§ **Goal of the exercise**: The lines to be copied are those below that contain "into".
★ ★ ★ ★ ★ ★ ★
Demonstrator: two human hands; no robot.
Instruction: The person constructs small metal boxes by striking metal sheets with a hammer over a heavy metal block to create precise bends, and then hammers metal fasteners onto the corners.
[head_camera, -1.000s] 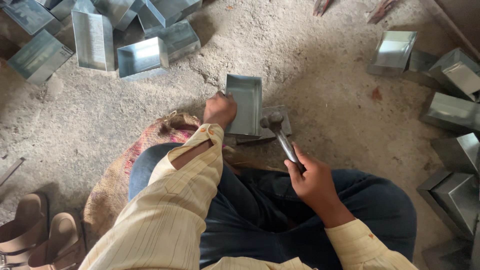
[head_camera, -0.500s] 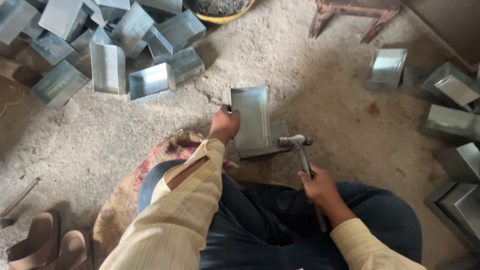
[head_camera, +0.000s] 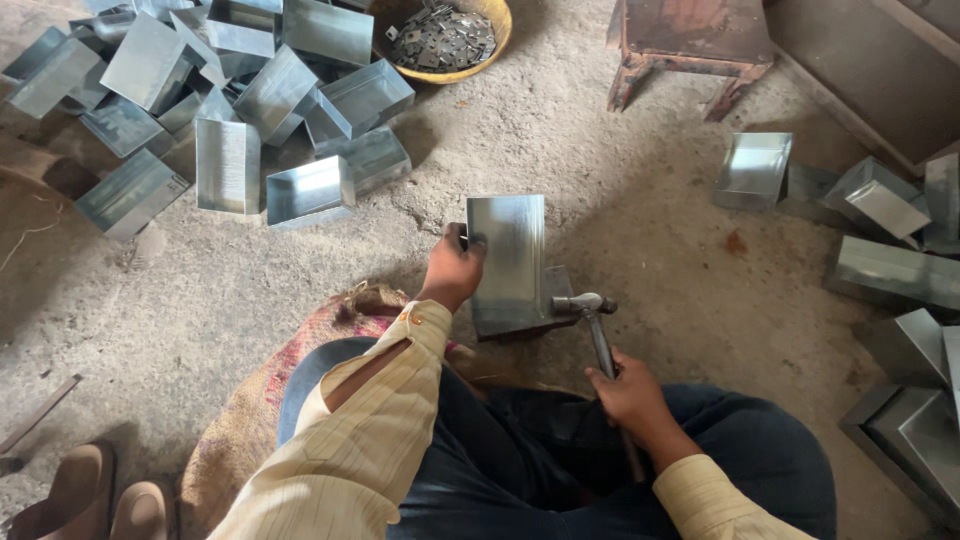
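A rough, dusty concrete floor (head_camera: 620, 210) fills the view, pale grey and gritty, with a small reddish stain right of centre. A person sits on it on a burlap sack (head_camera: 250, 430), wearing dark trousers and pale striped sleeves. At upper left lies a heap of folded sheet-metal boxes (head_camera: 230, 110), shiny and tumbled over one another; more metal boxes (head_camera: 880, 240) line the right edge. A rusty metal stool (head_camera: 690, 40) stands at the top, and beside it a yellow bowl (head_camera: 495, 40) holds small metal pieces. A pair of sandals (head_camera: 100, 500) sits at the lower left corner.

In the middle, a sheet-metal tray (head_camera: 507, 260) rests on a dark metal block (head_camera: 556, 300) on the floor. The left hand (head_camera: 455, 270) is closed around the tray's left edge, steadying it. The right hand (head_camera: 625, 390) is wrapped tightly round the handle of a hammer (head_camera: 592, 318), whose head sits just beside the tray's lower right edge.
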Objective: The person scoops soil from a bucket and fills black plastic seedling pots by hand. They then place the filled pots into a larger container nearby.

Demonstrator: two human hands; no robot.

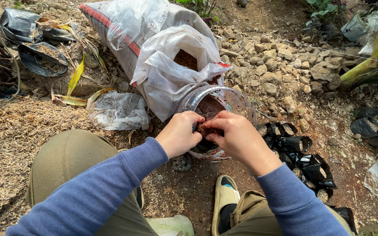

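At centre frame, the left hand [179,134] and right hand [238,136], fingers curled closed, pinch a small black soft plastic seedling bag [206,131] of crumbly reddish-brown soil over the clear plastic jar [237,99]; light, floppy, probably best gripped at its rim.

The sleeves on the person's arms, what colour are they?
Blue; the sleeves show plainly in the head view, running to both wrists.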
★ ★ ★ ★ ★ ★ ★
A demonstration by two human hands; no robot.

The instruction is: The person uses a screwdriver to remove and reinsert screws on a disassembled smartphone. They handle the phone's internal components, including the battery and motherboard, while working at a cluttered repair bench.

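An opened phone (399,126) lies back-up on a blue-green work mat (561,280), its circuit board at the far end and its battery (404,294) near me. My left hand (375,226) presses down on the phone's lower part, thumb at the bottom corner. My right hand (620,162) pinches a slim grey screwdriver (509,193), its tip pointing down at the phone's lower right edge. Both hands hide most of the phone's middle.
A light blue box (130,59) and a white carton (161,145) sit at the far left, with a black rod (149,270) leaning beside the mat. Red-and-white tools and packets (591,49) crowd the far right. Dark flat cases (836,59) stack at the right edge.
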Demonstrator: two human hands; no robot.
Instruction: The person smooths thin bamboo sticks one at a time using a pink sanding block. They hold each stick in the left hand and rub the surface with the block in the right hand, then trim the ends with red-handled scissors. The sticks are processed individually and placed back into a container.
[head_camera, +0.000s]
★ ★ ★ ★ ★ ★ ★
§ **Written solution**:
Objective: The person scoops soil from a bucket and fills black plastic seedling pots by hand. They then place the filled pots into a larger container nearby.
Instruction: The person smooths thin bamboo sticks one at a time using a pink sanding block. They hold each stick in the left hand and rub the surface with the block in the right hand, then trim the ends with red-handled scissors. The sticks are processed individually and placed back into a container.

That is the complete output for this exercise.